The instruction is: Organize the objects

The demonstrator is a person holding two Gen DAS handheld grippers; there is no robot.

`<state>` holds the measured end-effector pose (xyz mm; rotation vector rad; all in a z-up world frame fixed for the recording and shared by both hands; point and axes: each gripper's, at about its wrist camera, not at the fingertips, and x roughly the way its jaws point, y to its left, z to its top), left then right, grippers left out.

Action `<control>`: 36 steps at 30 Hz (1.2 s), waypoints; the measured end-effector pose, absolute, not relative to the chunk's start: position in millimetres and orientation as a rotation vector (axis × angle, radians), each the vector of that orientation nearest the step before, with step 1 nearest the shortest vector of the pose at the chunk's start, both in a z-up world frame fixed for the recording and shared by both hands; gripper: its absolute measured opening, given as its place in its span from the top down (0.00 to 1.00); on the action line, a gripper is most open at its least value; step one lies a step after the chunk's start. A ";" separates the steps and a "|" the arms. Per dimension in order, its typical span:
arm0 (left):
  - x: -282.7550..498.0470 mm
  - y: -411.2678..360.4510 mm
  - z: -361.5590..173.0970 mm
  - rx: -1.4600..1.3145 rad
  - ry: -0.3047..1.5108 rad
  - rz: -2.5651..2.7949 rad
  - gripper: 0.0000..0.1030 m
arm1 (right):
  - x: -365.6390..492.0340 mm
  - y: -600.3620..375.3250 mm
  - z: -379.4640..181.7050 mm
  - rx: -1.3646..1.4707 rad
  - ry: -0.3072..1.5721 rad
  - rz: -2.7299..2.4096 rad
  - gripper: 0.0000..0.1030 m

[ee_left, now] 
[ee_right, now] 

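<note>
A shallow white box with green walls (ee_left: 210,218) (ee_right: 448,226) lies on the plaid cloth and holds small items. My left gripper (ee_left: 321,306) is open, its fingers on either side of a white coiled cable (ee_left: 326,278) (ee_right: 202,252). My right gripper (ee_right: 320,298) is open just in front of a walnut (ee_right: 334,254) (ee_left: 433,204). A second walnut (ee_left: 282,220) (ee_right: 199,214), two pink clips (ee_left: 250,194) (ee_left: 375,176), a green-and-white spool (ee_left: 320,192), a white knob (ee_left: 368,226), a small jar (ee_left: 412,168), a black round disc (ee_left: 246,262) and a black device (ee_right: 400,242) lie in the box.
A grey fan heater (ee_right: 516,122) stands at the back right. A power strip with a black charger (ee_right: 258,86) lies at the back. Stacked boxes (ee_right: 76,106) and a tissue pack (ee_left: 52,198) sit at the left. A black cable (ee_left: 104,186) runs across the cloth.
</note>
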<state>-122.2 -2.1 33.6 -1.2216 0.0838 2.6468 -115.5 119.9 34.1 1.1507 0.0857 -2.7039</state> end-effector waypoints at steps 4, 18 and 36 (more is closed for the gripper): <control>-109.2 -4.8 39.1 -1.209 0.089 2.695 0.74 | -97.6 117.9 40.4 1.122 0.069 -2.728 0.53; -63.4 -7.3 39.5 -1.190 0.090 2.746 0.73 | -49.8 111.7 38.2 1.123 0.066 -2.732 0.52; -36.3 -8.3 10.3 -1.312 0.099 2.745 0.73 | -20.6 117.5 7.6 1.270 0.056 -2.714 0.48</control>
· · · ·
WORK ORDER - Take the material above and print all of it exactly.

WRITTEN SOLUTION -
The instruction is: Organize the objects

The demonstrator is a person holding two Gen DAS handheld grippers; there is no robot.

`<state>` holds the measured end-effector pose (xyz mm; rotation vector rad; all in a z-up world frame fixed for the recording and shared by both hands; point and axes: each gripper's, at about its wrist camera, not at the fingertips, and x roughly the way its jaws point, y to its left, z to its top), left then right, grippers left out.

Action `<control>`: 36 steps at 30 Hz (1.2 s), waypoints; the measured end-effector pose, absolute, not relative to the chunk's start: position in millimetres and orientation as a rotation vector (axis × angle, radians), each the vector of that orientation nearest the step before, with step 1 nearest the shortest vector of the pose at the chunk's start, both in a z-up world frame fixed for the recording and shared by both hands; gripper: its absolute measured opening, given as its place in its span from the top down (0.00 to 1.00); on the action line, a gripper is most open at its least value; step one lies a step after the chunk's start. A ";" separates the steps and a "|" the arms. Per dimension in order, its typical span:
arm0 (left):
  - x: -282.7550..498.0470 mm
  - y: -411.2678..360.4510 mm
  - z: -361.5590..173.0970 mm
  - rx: -1.4600..1.3145 rad
  - ry: -0.3047..1.5108 rad
  - rz: -2.5651..2.7949 rad
  - gripper: 0.0000..0.1030 m
arm1 (right):
  - x: -365.6390..492.0340 mm
  - y: -600.3620..375.3250 mm
  - z: -379.4640..181.7050 mm
  - rx: -1.3646..1.4707 rad
  - ry: -0.3072..1.5721 rad
  - rz: -2.7299..2.4096 rad
  - gripper: 0.0000..0.1030 m

[ee_left, now] 
[ee_right, now] 

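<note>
A shallow white box with green walls (ee_left: 210,218) (ee_right: 448,226) lies on the plaid cloth and holds small items. My left gripper (ee_left: 321,306) is open, its fingers on either side of a white coiled cable (ee_left: 326,278) (ee_right: 202,252). My right gripper (ee_right: 320,298) is open just in front of a walnut (ee_right: 334,254) (ee_left: 433,204). A second walnut (ee_left: 282,220) (ee_right: 199,214), two pink clips (ee_left: 250,194) (ee_left: 375,176), a green-and-white spool (ee_left: 320,192), a white knob (ee_left: 368,226), a small jar (ee_left: 412,168), a black round disc (ee_left: 246,262) and a black device (ee_right: 400,242) lie in the box.
A grey fan heater (ee_right: 516,122) stands at the back right. A power strip with a black charger (ee_right: 258,86) lies at the back. Stacked boxes (ee_right: 76,106) and a tissue pack (ee_left: 52,198) sit at the left. A black cable (ee_left: 104,186) runs across the cloth.
</note>
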<state>-122.2 -2.1 33.6 -1.2216 0.0838 2.6468 -115.5 119.9 34.1 1.1507 0.0857 -2.7039</state> end-effector waypoints at steps 4, 18 and 36 (more is closed for the gripper): <control>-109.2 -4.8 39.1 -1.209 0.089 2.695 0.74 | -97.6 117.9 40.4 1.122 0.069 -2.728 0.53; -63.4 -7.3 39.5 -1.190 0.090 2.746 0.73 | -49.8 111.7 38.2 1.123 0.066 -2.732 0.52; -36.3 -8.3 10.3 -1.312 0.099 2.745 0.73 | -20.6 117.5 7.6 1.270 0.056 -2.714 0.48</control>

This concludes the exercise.